■ **Instructions for the task**
Would you reproduce every line of the material exactly?

= Beginning of Section =

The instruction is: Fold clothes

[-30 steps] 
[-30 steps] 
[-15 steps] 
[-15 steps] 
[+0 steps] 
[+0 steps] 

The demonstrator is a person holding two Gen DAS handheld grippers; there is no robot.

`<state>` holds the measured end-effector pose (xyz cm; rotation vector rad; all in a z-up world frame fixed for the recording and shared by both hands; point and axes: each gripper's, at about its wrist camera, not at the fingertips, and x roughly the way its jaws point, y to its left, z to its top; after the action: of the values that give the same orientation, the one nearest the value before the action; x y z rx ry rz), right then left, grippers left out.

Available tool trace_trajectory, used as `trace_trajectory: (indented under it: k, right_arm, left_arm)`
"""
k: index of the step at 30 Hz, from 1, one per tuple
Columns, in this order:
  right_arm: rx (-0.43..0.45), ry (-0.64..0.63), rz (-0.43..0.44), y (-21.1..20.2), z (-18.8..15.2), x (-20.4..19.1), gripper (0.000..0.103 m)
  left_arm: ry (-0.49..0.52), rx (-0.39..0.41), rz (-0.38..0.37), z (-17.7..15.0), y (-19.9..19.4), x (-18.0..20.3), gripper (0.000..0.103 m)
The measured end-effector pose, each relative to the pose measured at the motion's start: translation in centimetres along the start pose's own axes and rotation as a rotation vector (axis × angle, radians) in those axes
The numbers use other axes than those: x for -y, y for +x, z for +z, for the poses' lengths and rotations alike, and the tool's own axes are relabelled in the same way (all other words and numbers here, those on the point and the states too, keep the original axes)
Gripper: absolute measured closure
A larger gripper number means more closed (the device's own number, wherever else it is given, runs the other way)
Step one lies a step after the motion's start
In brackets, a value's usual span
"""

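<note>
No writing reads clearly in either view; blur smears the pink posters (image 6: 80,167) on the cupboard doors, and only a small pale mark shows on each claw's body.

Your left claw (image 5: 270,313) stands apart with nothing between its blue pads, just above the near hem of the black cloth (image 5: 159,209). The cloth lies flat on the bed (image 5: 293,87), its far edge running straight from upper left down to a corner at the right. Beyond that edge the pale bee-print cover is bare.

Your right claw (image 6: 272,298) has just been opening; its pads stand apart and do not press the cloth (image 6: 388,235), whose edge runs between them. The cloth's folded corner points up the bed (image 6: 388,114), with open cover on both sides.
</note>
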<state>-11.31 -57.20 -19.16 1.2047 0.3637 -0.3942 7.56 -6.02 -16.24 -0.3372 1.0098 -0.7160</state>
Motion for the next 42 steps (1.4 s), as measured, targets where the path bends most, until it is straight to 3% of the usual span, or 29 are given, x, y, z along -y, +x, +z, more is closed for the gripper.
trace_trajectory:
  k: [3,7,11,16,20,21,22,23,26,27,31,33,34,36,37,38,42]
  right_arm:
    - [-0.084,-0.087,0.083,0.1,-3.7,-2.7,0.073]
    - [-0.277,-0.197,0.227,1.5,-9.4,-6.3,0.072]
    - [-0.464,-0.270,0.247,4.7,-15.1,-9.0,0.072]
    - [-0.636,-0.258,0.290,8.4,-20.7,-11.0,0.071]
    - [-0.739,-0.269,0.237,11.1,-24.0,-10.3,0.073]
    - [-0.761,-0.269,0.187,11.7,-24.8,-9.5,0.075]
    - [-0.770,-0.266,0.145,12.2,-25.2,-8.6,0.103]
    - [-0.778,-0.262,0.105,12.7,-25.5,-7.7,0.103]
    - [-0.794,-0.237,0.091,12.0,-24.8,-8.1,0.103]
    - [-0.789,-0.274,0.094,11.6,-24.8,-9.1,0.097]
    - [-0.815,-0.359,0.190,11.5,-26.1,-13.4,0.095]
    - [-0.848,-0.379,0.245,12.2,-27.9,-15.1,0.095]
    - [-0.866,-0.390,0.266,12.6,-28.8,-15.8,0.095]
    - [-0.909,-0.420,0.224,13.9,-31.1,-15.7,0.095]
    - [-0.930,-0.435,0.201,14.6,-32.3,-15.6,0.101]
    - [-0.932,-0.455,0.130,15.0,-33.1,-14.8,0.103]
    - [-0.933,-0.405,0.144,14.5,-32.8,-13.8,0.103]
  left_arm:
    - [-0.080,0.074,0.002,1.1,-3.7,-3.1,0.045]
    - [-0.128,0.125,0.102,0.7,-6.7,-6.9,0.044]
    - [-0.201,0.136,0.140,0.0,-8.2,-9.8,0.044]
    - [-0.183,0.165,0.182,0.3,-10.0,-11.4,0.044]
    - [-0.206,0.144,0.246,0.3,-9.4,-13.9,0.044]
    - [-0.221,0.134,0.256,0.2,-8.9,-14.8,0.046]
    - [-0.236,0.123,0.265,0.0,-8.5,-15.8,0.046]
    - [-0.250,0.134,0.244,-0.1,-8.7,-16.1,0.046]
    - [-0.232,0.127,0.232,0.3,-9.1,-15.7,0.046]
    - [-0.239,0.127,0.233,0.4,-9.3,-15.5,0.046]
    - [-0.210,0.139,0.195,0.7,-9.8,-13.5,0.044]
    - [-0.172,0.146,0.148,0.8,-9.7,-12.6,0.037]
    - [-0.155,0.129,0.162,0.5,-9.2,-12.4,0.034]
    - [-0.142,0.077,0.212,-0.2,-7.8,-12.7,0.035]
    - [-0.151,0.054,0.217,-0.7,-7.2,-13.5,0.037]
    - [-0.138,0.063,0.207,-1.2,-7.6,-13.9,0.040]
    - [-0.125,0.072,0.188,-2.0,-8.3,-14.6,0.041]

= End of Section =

■ **Written response**
The instruction is: Fold clothes

[-30 steps] 
[-30 steps] 
[-15 steps] 
[-15 steps] 
[+0 steps] 
[+0 steps] 

The demonstrator is a person holding two Gen DAS handheld grippers; there is no robot.

`<state>` holds the measured end-effector pose (xyz cm; rotation vector rad; all in a z-up world frame fixed for the recording and shared by both hands; point and axes: each gripper's, at about its wrist camera, not at the fingertips, and x roughly the way its jaws point, y to its left, z to its top; after the action: of the values that give the same orientation, the one nearest the value before the action; x y z rx ry rz), right then left, grippers left out.

Available tool trace_trajectory, used as `trace_trajectory: (indented under it: k, right_arm, left_arm)`
"""
k: index of the step at 30 Hz, from 1, one per tuple
Columns, in this order:
  right_arm: rx (-0.43..0.45), ry (-0.64..0.63), rz (-0.43..0.44), y (-21.1..20.2), z (-18.8..15.2), x (-20.4..19.1), gripper (0.000..0.103 m)
  left_arm: ry (-0.49..0.52), rx (-0.39..0.41), rz (-0.38..0.37), z (-17.7..15.0), y (-19.9..19.4), x (-18.0..20.3), gripper (0.000..0.103 m)
The measured end-effector pose, each relative to the pose measured at the motion's start: translation in centimetres along the start pose's own axes and rotation as a rotation vector (axis × angle, radians) in those axes
The numbers use other axes than those: x for -y, y for +x, z for +z, for the poses' lengths and rotations alike, and the tool's own axes are relabelled in the same way (all other words and numbers here, those on the point and the states too, keep the original axes)
Gripper: absolute measured closure
A larger gripper number means more closed (the device's own number, wherever else it is given, runs the other way)
Step one lies a step after the motion's start
In brackets, a value's usual span
"""

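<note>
No writing reads clearly in either view; blur smears the pink posters (image 6: 80,167) on the cupboard doors, and only a small pale mark shows on each claw's body.

Your left claw (image 5: 270,313) stands apart with nothing between its blue pads, just above the near hem of the black cloth (image 5: 159,209). The cloth lies flat on the bed (image 5: 293,87), its far edge running straight from upper left down to a corner at the right. Beyond that edge the pale bee-print cover is bare.

Your right claw (image 6: 272,298) has just been opening; its pads stand apart and do not press the cloth (image 6: 388,235), whose edge runs between them. The cloth's folded corner points up the bed (image 6: 388,114), with open cover on both sides.
</note>
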<state>-11.31 -57.20 -19.16 1.2047 0.3637 -0.3942 7.56 -6.02 -16.24 -0.3372 1.0098 -0.7160</state>
Motion for the next 42 steps (1.4 s), as measured, targets where the path bends most, until it is straight to 3% of the usual span, or 29 are given, x, y, z along -y, +x, +z, more is closed for the gripper.
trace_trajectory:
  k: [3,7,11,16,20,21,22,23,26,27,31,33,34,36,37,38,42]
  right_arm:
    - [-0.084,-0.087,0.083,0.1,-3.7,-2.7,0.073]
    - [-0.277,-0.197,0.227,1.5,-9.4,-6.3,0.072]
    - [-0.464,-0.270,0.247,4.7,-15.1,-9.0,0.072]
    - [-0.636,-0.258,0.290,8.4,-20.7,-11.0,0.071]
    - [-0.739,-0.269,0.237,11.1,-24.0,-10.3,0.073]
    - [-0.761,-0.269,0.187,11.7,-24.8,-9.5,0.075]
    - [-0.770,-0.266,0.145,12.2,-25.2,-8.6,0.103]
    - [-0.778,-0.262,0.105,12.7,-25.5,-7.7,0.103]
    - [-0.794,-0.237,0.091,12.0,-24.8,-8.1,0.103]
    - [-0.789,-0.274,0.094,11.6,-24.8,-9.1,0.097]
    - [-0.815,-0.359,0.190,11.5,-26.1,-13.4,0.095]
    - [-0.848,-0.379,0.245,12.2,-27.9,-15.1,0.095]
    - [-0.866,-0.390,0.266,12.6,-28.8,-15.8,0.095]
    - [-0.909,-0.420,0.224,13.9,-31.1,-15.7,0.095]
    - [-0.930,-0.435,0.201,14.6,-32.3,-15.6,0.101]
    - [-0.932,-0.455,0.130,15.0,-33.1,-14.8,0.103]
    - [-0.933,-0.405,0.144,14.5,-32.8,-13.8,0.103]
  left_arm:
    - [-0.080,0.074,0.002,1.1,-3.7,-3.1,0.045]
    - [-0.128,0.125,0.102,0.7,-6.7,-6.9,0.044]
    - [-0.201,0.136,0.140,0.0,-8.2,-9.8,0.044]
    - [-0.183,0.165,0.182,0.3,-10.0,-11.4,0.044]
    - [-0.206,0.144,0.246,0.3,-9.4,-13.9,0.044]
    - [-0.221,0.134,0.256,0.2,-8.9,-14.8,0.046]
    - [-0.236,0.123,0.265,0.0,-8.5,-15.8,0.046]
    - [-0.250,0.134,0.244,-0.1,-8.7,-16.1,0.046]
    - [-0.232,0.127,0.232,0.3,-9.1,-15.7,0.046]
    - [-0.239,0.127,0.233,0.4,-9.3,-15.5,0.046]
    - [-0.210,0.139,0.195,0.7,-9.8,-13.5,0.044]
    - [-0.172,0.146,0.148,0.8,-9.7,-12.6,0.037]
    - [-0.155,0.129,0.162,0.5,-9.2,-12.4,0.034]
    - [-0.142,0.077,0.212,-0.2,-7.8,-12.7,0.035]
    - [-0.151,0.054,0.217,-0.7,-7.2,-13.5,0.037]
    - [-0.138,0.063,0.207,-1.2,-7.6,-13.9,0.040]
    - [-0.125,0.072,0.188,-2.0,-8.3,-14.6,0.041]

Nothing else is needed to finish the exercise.